First, it seems that it’s best to have SharePoint Services installed before installing (or upgrading to) SQL Server 2008 R2. I found that the following sequence (on a new system) worked fairly well:

  1. Install SharePoint pre-requisites (from the SharePoint 2010 install disk).
  2. Install SharePoint Server (I chose “Standalone” server).
  3. Run SharePoint Configuration wizard.
  4. Choose a SharePoint “Template” (I chose “Team Site”)
  5. Install SQL Server 2008 R2. (I chose a named instance of “SS2K8R2”).
  6. Choose “Install the SharePoint integrated mode default configuration”
  7. Start SharePoint Central Administration from the Start Menu.
  8. Click “General Application Settings”
  9. Under Reporting Services, click “Reporting Services Integration”
  10. Start Reporting Services Configuration Manager and click on Web Service URL. Copy this value to the matching field in the Reporting Services Integration dialog.
  11. Choose an Authentication mode.
  12. Provide user credentials. Be sure to fully-qualify the User Name with the domain (or system) as shown in Figure 1.

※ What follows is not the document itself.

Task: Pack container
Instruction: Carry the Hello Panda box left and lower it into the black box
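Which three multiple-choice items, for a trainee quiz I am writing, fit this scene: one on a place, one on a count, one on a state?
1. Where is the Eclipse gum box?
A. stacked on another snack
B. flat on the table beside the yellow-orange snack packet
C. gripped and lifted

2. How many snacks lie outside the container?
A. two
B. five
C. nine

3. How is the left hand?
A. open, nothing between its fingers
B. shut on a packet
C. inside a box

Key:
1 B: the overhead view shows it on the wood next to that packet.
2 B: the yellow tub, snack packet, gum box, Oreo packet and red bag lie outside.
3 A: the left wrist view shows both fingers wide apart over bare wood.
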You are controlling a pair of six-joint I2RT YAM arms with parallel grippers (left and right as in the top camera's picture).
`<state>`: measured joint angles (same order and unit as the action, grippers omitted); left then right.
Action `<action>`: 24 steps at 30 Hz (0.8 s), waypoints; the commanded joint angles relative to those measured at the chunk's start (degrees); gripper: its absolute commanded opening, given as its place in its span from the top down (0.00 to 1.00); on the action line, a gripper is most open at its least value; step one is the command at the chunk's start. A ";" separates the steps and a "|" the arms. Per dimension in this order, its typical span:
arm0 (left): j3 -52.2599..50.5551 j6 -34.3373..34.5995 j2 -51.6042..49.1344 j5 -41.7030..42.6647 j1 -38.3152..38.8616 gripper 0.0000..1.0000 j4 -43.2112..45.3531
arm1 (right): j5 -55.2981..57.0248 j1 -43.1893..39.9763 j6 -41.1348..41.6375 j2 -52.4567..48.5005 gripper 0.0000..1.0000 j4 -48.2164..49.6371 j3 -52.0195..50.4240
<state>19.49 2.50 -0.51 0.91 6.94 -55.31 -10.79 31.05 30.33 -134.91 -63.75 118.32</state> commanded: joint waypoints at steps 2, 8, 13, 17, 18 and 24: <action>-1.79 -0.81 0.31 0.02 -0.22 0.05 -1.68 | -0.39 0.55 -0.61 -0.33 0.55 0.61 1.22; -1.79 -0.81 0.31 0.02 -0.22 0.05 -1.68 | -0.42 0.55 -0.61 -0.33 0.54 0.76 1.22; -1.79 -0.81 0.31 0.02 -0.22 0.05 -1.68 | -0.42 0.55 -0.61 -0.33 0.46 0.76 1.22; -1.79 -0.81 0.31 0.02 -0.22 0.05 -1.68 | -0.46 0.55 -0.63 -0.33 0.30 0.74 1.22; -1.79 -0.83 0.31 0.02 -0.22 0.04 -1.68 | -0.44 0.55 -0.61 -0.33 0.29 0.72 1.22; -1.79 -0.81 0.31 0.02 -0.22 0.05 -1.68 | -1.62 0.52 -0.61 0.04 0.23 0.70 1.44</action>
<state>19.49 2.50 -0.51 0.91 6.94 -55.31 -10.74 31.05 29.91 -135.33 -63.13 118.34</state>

14.5.Central Admin Reporting Services Integration

Figure 1: Setting the Report Server Web URL and credentials

Once properly configured all you need to do is get the reports loaded into the Reporting Services catalog. Too bad there isn’t a tool to move an existing catalog over to the SharePoint Integrated Reporting Services catalog. This means you’ll not only have to redeploy all of your reports and all of your user’s reports but you’ll have to recreate all of your schedules, subscriptions, roles and rights—which are all handled differently than in the “native” Report Manager. And no, Report Manager will be disabled once you enable the SharePoint Integrated mode.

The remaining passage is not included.